They all guaranteed that the student would, or could, be a tip-top

secretary in a remarkably short space of time. I doubted whether I,

myself, could learn any new skill in eight to ten weeks, dimly

remembering that in my original pursuit of secretarial training it was

hard work to get the requisite speeds in nine months, to say nothing

of nine weeks. Enquiring at smart secretarial schools the terms for

brushing up rusty skills, I was informed that for the sum of £800 or so

I could enrol for a ten-week refresher course.
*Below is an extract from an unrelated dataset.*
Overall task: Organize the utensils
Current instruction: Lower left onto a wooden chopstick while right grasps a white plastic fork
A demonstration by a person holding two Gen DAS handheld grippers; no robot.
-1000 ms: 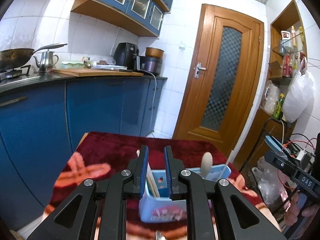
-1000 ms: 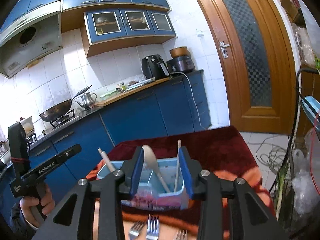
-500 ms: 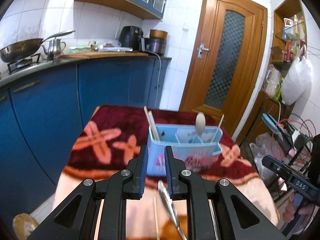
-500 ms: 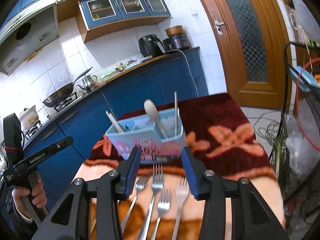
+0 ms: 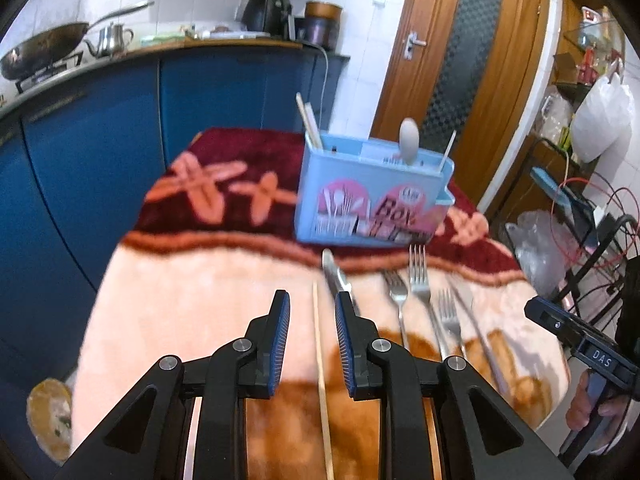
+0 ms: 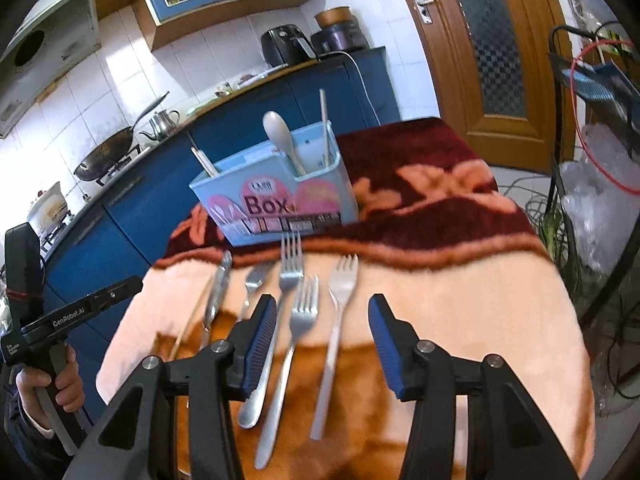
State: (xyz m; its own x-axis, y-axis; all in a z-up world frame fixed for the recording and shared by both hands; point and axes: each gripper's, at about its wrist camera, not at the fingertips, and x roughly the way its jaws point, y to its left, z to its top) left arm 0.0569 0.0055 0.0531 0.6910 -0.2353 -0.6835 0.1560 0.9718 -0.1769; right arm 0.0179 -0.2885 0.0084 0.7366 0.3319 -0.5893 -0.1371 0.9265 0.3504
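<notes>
Both of your grippers have tipped down since a second ago: the kitchen cupboards have slid up out of view and the blanket-covered surface now fills the frames. Your left gripper hovers with jaws opening, slightly spread around nothing, a chopstick lying below the gap and a knife just beside its right finger. Your right gripper is opening wider over the forks, gripping none. The blue utensil box stands toward the surface's far edge.
</notes>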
I settled for the College

of Further Education which offered a suitable typing course for the

sum of £29 for two terms, twice a week, in the afternoons. The

shorthand refresher was more difficult. I had learned the original

Pitman which, it seemed, was no longer taught. All varieties of new

quick writing were available, but I felt I simply could not tackle them.

In middle age the decline of the brain cells results in waning ability to

memorize, and I was one of those who couldn’t even remember

much in the past when I had the full quota. So, I advertized for a

private teacher who could still teach the shorthand I had learnt in

the 50s. I found one who had retired to a nearby town. We

negotiated, and for the next nine months I drove to her house every

Wednesday morning for tuition. The morning session took an

established routine whereby Mrs H. and I would discuss and view the

gardens’ progress since the last week, make coffee, and then retire

to the dining room for dictation. Unfortunately, I have a deaf ear for

vowel sounds and this, in shorthand, is a complete disaster. The

outline’s placing on the page is indicated by the correct vowel sound

and if you cannot grasp this properly a sentence which should be, for

instance: ‘The rut in the road’ could read ‘the rat in the raid’. The

disasters that might ensue are obvious. 

 

 pagetop 

 

However, some shorthand

returned from twenty years repose and with Mrs H’s encouragement

and some hard work I managed to set down eighty words a minute,

then decided that was probably the limit of my shorthand abilities.

In May 1982, armed with a certificate stating that I could type

thirty-five words a minute without mistakes, and persuading myself I

could, if pressed, manage eighty a minute in shorthand, I started

searching the papers for a suitable job. My job requirements were

that the post would be with quiet, pleasing people, in an historic

building or similar (the sort of office that Barbara Pym’s characters

would work in) on a bus route. I saw one advertized in the local

paper for a ‘Fellows Secretary’ in an Oxford College. The duties, as

stated in the advertisement, sounded within the realms of my

possibilities (although audio typing had not yet come my way) and I

applied for it. I was asked for an interview on a Friday afternoon, just

after lunch. Most Oxford Colleges are beautiful and awe-inspiring,

and this one was no exception. Ever since I had read Jude the

Obscure I felt complete empathy with him over his desire to be at

Oxford University. Now, I felt, too, that being part of a College, in any

capacity would be an incomparable experience.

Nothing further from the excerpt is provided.